Минерва покраснела: она действительно делала это, когда никого не было поблизости — напевала во время прогулок. Но так как ей казалось, что петь для самой себя — это так же странно, как и читать на ходу, то она не решилась признаться Колину в этой привычке.
— Я оставляю пение Диане.
— А! Вы не хотите ее затмить.
Она рассмеялась:
— Да разве я могу затмить Диану?
— Я полагаю, ваша сестра довольно яркая особа: золотые волосы, сияющая кожа, солнечная улыбка. Всё так и излучает свет. Может, вы и не в состоянии ее затмить. — Пэйн склонил голову на бок и взглянул на собеседницу под другим углом. — Но, Мин, вы можете ее перепеть!

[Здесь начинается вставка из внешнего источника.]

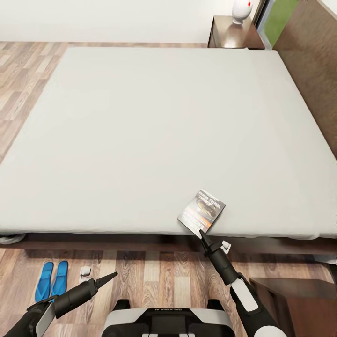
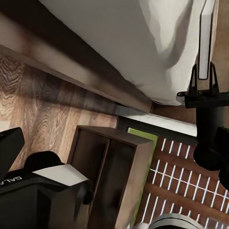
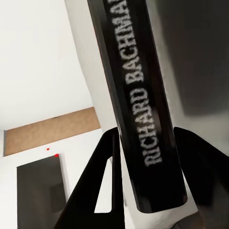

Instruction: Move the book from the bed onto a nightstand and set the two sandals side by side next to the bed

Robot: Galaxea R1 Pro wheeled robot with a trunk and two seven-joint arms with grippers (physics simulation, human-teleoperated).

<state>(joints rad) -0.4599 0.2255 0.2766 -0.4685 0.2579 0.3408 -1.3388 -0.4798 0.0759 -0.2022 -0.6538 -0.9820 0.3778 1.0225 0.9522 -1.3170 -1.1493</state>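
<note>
Book (image 1: 201, 211) lies at bed (image 1: 159, 131) near edge, corner overhanging, so reachable from floor side. Right pincer (image 1: 202, 235) straddles its spine, probably clamped. Left pincer (image 1: 111, 276) idle, looks narrow. Sandals (image 1: 52, 280) paired on floor beside bed. Nightstand (image 1: 234, 35) far corner.

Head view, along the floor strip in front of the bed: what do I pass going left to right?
The two sandals → left gripper → right gripper at the book → the nightstand at the right edge.
</note>
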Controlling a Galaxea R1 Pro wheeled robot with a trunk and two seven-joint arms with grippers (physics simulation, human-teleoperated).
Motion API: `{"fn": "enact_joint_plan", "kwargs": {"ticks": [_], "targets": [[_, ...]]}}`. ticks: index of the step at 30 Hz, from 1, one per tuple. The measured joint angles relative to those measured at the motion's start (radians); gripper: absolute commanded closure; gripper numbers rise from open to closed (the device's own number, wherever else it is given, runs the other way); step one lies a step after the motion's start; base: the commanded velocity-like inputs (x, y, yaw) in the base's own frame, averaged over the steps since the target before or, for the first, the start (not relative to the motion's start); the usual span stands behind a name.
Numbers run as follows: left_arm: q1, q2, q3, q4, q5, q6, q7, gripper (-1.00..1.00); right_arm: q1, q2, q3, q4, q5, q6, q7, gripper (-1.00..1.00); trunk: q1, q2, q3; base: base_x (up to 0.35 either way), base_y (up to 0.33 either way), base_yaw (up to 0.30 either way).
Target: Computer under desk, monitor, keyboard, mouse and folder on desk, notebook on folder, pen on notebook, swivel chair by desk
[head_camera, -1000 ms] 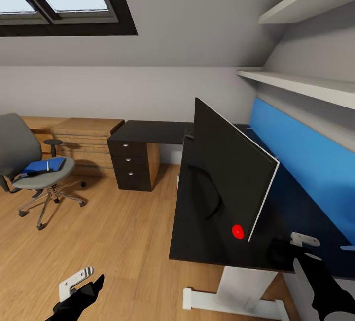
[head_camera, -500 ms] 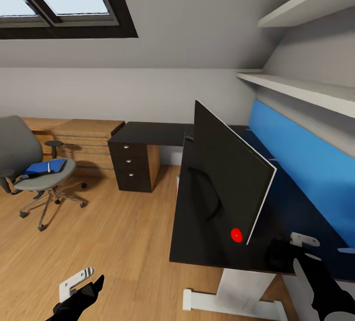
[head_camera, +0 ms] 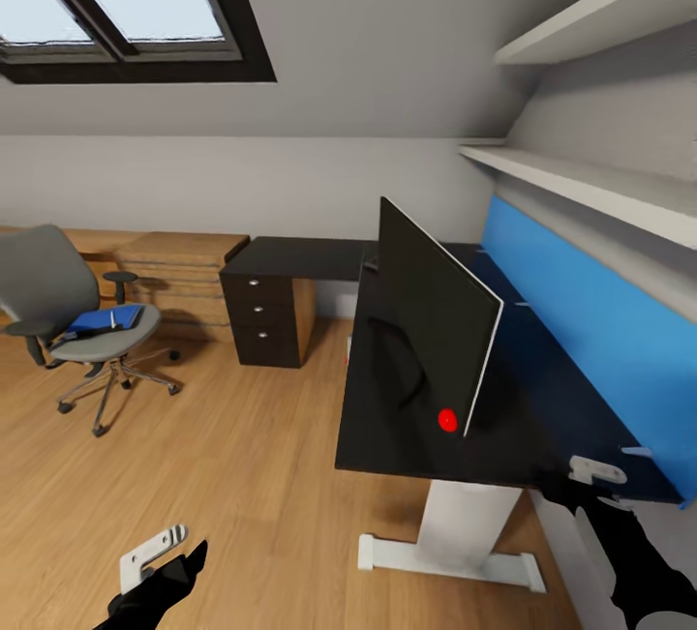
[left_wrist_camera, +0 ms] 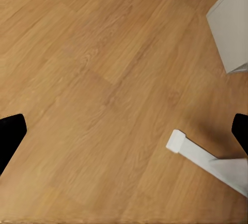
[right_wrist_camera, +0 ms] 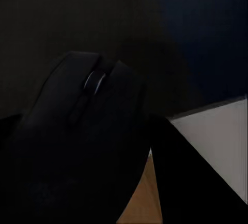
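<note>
Mouse sits gripped in the right claw, just over the desk corner, right of the monitor. Left claw hangs open by the floor.

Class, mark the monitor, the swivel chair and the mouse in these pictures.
monitor point(head_camera: 431, 325): head view, middle of its dark panel.
swivel chair point(head_camera: 44, 272): head view, grey backrest.
mouse point(right_wrist_camera: 88, 126): right wrist view, its black back below the scroll wheel.

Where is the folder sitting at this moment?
In the head view the blue folder lies on the seat of the swivel chair, far left, apart from the desk and before the low wood cabinet.
</note>
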Motion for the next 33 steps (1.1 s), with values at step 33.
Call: {"fn": "enact_joint_plan", "kwargs": {"ticks": [33], "targets": [[0.0,0.002,-0.005,0.032,0.001,0.005,-0.002,-1.0,0.002,0.124,0.0,0.048,0.051,-0.264,-0.01,1.0,-0.093,0.168,0.075,-0.206,0.0,0.0]]}}
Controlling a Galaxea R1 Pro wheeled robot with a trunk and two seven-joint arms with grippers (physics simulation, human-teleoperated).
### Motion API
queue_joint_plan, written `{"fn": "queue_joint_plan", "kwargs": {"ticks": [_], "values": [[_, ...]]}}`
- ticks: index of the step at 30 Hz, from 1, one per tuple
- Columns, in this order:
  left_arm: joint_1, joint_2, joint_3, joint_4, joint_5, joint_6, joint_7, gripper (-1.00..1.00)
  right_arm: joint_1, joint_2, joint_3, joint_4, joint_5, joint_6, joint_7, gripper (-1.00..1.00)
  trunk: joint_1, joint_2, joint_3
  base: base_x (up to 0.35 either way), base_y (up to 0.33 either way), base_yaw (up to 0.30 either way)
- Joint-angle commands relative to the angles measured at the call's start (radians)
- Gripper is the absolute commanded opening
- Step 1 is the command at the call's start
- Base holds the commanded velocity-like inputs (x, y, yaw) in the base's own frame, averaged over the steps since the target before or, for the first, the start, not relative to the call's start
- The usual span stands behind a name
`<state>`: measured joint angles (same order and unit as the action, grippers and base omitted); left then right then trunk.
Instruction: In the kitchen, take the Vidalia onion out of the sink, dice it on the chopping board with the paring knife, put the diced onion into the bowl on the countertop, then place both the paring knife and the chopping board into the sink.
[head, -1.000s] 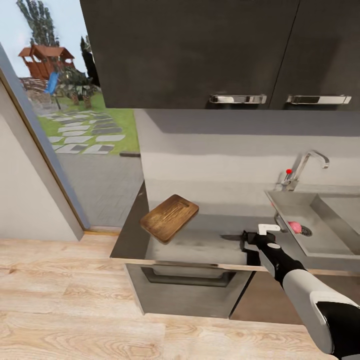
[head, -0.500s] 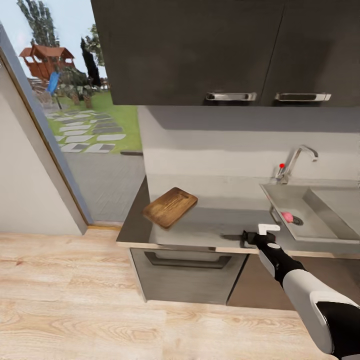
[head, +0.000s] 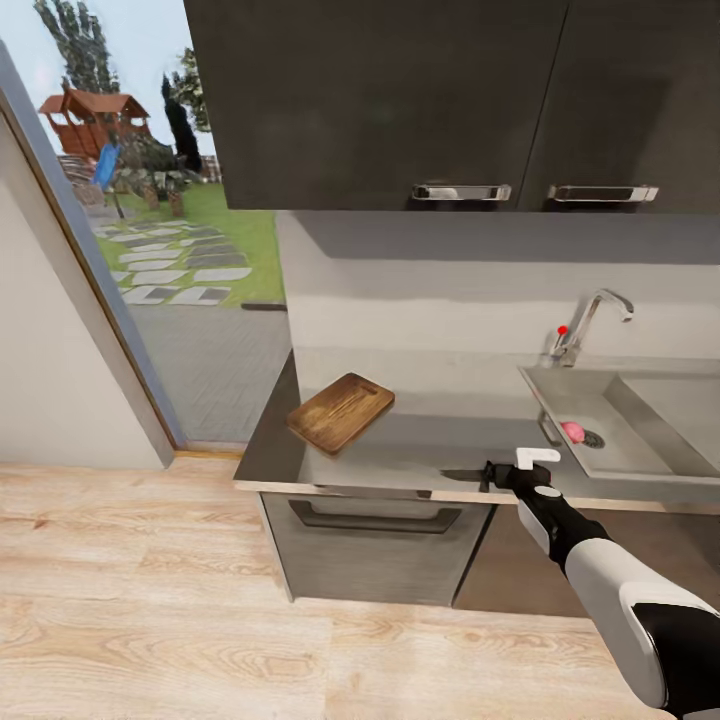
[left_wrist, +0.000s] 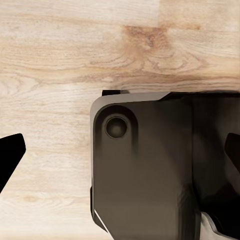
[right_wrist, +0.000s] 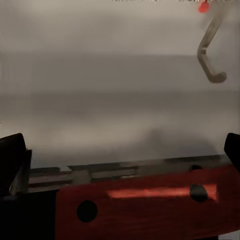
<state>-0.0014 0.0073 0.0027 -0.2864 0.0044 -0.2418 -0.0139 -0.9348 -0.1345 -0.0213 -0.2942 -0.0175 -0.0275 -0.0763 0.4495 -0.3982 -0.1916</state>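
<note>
Right gripper (head: 488, 476) clamped on the slim paring knife with red-orange handle (right_wrist: 145, 205), blade (head: 460, 475) pointing left over the front edge of the glossy grey steel countertop (head: 420, 455). Open counter between the knife and the dark brown wooden chopping board (head: 340, 411), which lies near the counter's left end. The small pinkish-red Vidalia onion (head: 573, 432) sits in the grey steel sink (head: 640, 440) beside the round drain, below the chrome tap (head: 592, 322). Sink cut off at right. Left gripper (left_wrist: 120, 165): dark fingertips wide apart above the wood floor (left_wrist: 60, 55).
</note>
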Motion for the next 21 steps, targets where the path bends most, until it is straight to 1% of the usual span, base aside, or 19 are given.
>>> {"fn": "queue_joint_plan", "kwargs": {"ticks": [1,4,6,8,9,11,12,17,19,20,21], "values": [[0.000,0.000,0.000,-0.001,0.000,-0.002,-0.001,1.00,-0.001,0.000,-0.002,0.000,-0.002,-0.003,-0.001,1.00,0.001,-0.002,-0.002,0.000,0.000,0.000],[0.000,0.000,0.000,-0.001,0.000,-0.002,-0.001,1.00,-0.001,0.000,-0.004,-0.009,-0.002,-0.003,0.000,1.00,0.001,-0.002,-0.002,0.000,0.000,0.000],[0.000,0.000,0.000,-0.001,0.000,-0.002,-0.001,1.00,-0.001,-0.002,-0.004,-0.032,-0.003,-0.004,-0.001,1.00,0.001,-0.002,-0.002,0.000,0.000,0.000],[0.000,0.000,0.001,-0.001,0.000,-0.002,-0.001,1.00,-0.001,-0.003,-0.005,-0.099,-0.002,0.001,-0.004,1.00,0.001,-0.002,-0.002,0.000,0.000,0.000],[0.000,0.000,0.001,-0.001,0.000,-0.002,-0.001,1.00,-0.001,-0.003,-0.004,-0.172,-0.001,0.032,-0.005,1.00,0.001,-0.002,-0.002,0.000,0.000,0.000],[0.000,0.000,0.001,-0.001,0.000,-0.002,-0.001,1.00,-0.001,-0.003,-0.004,-0.216,0.000,0.075,-0.005,1.00,0.001,-0.002,-0.002,0.000,0.000,0.000],[0.000,0.001,0.001,-0.001,-0.001,-0.002,-0.001,1.00,-0.001,-0.003,-0.004,-0.276,0.001,0.129,-0.004,1.00,0.001,-0.002,-0.002,0.000,0.000,0.000],[0.000,0.002,0.002,-0.002,-0.001,-0.002,-0.001,1.00,-0.001,-0.003,-0.002,-0.379,0.003,0.173,-0.012,1.00,0.001,-0.002,-0.002,0.000,0.000,0.000],[0.000,0.002,0.002,-0.002,-0.001,-0.002,-0.001,1.00,-0.001,-0.003,0.001,-0.450,0.003,0.225,-0.018,1.00,0.001,-0.002,-0.002,0.000,0.000,0.000],[0.000,0.002,0.002,-0.002,-0.001,-0.002,-0.001,1.00,-0.001,-0.003,0.004,-0.496,0.004,0.277,-0.019,1.00,0.001,-0.002,-0.002,0.000,0.000,0.000],[0.000,0.002,0.002,-0.002,-0.001,-0.002,-0.001,1.00,-0.001,-0.003,0.005,-0.510,0.003,0.292,-0.019,1.00,0.001,-0.002,-0.002,0.000,0.000,0.000]]}}
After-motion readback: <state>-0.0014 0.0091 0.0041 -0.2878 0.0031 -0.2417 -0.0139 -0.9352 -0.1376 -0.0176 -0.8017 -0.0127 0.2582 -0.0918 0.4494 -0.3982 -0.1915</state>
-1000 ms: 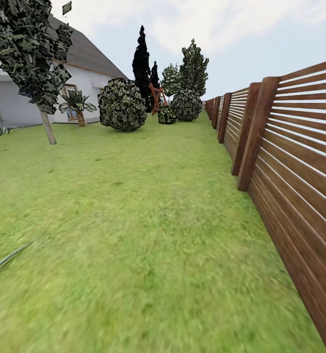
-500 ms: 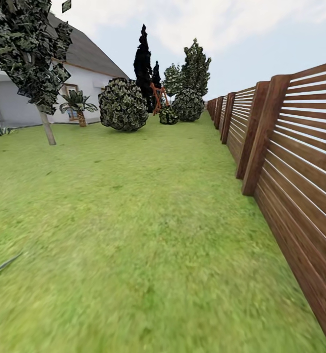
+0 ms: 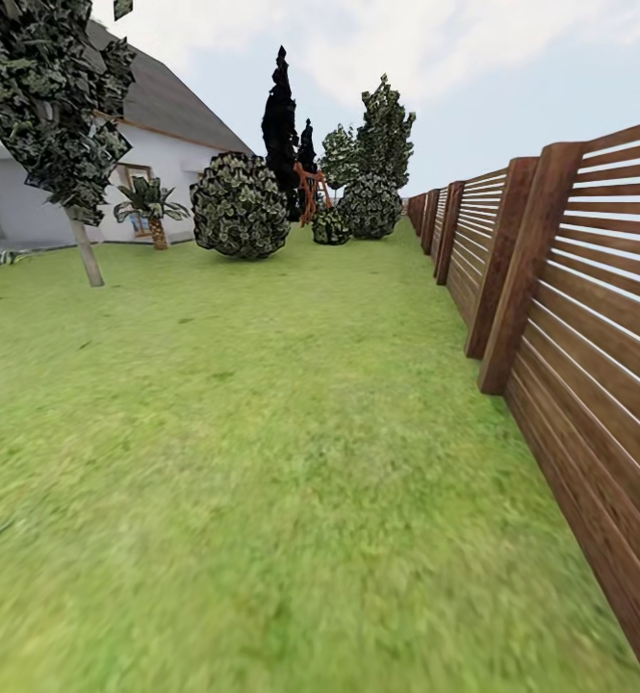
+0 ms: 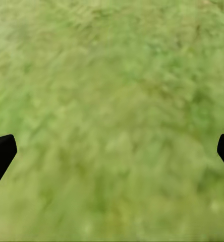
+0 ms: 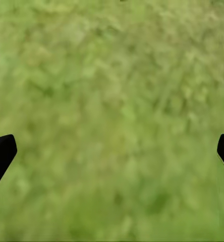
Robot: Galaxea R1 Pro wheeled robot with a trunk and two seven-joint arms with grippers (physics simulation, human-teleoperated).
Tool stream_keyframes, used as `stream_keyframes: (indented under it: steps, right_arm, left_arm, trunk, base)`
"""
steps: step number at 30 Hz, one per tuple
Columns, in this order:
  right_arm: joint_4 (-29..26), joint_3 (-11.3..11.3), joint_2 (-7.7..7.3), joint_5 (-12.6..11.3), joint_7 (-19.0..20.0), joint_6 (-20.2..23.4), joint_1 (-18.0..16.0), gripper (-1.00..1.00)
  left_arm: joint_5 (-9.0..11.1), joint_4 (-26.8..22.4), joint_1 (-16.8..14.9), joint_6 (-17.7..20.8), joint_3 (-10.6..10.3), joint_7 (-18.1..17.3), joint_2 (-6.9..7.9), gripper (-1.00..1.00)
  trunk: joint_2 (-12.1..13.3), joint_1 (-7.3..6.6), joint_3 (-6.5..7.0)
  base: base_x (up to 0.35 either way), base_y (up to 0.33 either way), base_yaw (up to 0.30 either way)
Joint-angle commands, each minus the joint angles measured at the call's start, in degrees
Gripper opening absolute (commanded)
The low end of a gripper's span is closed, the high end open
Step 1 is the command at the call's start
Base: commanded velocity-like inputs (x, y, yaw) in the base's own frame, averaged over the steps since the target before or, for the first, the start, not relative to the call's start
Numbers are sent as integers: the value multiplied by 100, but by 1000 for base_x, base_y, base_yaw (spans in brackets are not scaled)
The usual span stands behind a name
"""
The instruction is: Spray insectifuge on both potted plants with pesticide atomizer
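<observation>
The pesticide atomizer and the two potted plants are out of view. In the head view the green lawn (image 3: 262,433) of the garden stretches ahead between the white house (image 3: 156,164) and the brown slatted fence (image 3: 570,308). My left gripper (image 4: 112,151) hangs open over bare grass, its black fingertips (image 4: 1,154) far apart at the picture's sides with nothing between them. My right gripper (image 5: 112,151) is open in the same way above grass, one dark fingertip (image 5: 1,154) showing at each side.
The fence runs close along the right, with thick posts (image 3: 526,260). A thin-trunked tree (image 3: 60,125) stands at the left, a round bush (image 3: 240,207) and taller trees (image 3: 377,144) far ahead. A small palm (image 3: 151,207) grows by the house wall.
The whole head view has shifted: the fence posts and tree have slid nearer and outward, so the camera has moved forward along the fence. A thin leaf tip at the lower left has nearly left the picture.
</observation>
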Motion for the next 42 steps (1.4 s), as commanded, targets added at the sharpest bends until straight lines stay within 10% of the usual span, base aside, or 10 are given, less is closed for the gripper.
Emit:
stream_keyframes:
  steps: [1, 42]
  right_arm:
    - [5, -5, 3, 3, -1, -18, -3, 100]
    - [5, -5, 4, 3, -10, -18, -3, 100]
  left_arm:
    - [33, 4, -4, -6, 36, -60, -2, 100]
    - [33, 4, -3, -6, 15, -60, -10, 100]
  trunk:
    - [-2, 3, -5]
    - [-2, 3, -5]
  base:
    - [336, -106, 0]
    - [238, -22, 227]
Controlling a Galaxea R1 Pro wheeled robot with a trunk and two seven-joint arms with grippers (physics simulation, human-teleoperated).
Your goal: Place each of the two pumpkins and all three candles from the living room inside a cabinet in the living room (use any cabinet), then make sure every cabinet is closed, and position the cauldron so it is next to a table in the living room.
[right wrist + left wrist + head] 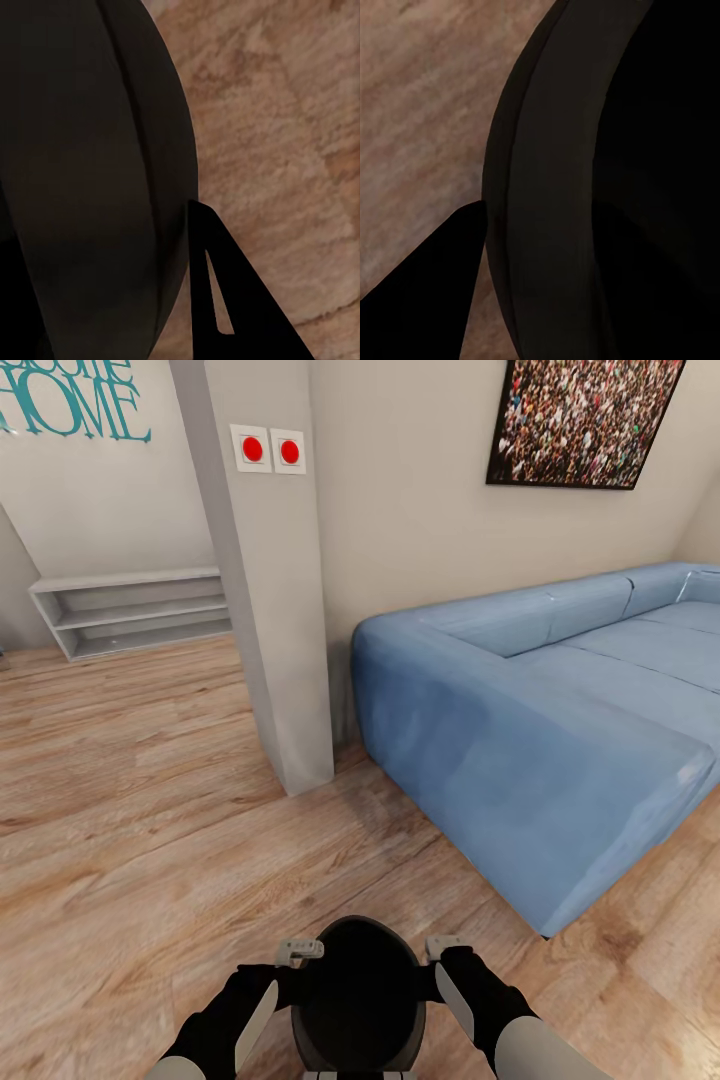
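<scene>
Cauldron point(358, 995) sits between both arms at the bottom of the head view, black, mouth up, held above the wood floor point(150, 810). Left tool point(298, 952) presses on its left rim, right tool point(444, 944) on its right rim. Jaw opening on either: cannot tell; each wrist view has the dark cauldron wall point(555, 225) right up close with one dark finger point(225, 300) beside it. Ahead: blue sofa point(560, 730) to the right, grey pillar point(265, 580) with two red buttons, low grey shelf point(130, 610) by the far wall.
</scene>
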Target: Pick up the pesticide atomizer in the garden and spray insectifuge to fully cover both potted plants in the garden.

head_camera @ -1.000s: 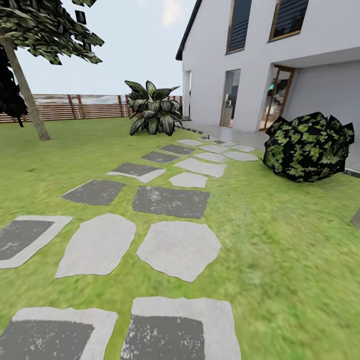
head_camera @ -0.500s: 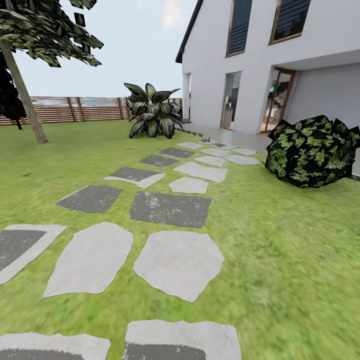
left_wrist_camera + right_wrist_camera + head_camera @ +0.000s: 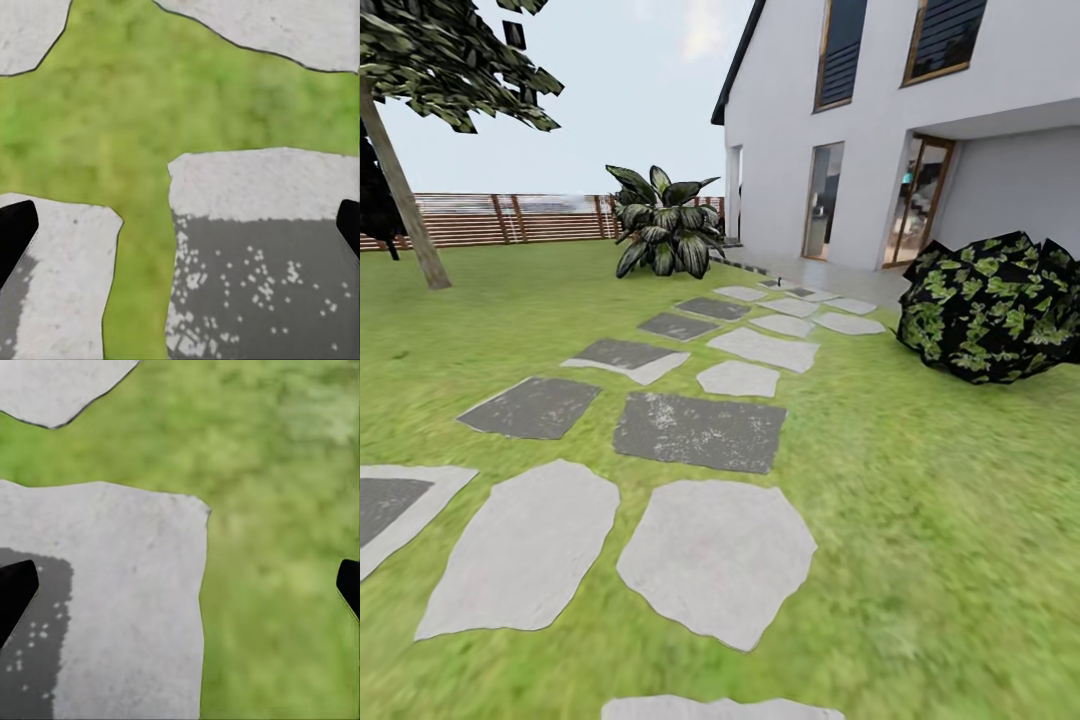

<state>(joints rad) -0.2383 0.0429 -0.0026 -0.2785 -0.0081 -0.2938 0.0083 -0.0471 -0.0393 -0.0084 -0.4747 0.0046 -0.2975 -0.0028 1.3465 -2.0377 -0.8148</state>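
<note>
Stepping stones (image 3: 700,430) nearer, perhaps.

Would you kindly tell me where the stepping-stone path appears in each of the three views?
Head view: the stepping-stone path runs from the bottom edge up the middle toward the house.
Left wrist view: its slabs surround a grass gap.
Right wrist view: a large slab lies beside grass.
Shared landmark: the green lawn between the slabs.

Head view faces along the stepping stones (image 3: 700,430) toward the house (image 3: 900,120); both wrist views look closely down on them.
</note>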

— Мы сестры, а не соперницы.
Виконт пренебрежительно фыркнул:
— Все женщины — соперницы, а сестры — самые рьяные. Дамы вечно соревнуются между собой, словно на скачках, сравнивая себя с остальными. Даже не могу сказать точно, как часто от меня требовали назвать, какая из дам самая красивая, самая умная, самая изысканная, с самой легкой походкой. И кто выспрашивал меня об этом? Всегда только женщины. И никогда — мужчины, потому что их такие вещи не волнуют. По крайней мере по этим качествам они дам не сравнивают.
Минерва взглянула на Пэйна с подозрением:
— А какие дамские качества обсуждают мужчины?
— Я отвечу на этот вопрос как-нибудь в другой раз, находясь в более выгодном положении и не истекая кровью.
Минерва туго забинтовала ему руку:
— Мы сейчас говорим не о юных великосветских девицах, а о моей сестре. Я ее люблю.
— Настолько, что готовы скрывать свой уникальный талант, дабы сравнение не причинило ей страданий?
— Мой талант? — Минерва еще туже затянула повязку, и Колин скривился от боли. — Вряд ли пение — мой уникальный или лучший талант.
— А, теперь мне всё ясно. — Виконт осторожно прижал к груди забинтованную руку. — В вас живет абсолютно тот же дух соперничества, что и в других женщинах. Только вы соревнуетесь за другие звания: самой непривлекательной, самой неприятной, самой неинтересной для потенциальных женихов.
Мисс Хайвуд моргнула, глядя на Пэйна. Он, несомненно, опять над ней подшучивал, но почему-то ей показалось, что в этих словах есть доля истины.
Она свернула остатки полотна, убрала их в чемодан и сказала:
— Возможно, я такая и есть. Я предана моим исследованиям и не уверена, что вообще когда-либо пожелаю вступить в брак. Во всяком случае, не с тем мужчиной, которого моя мать мечтает видеть зятем. Так что я, действительно, всегда с удовольствием уступала Диане право быть самой красивой, самой изящной, самой доброй. И лучшей певицей. Пусть забирает себе всех поклонников.
Колин поднял брови:
— Кроме меня.
— Вы — особый случай.
— Сочту это за комплимент.
— Право, не сто́ит.
А еще ему не сто́ит смотреть на нее так пристально и испытующе.
— Вам уже давным-давно надо было жениться, — выпалила Минерва. — Почему вы этого не сделали? Ведь если вы не желаете спать в одиночестве, брак для вас — разумное решение. Каждую ночь у вас под боком была бы жена.
Виконт негромко рассмеялся:
— Вы хоть знаете, сколько мужей и жен на самом деле спят в общей постели после завершения медового месяца?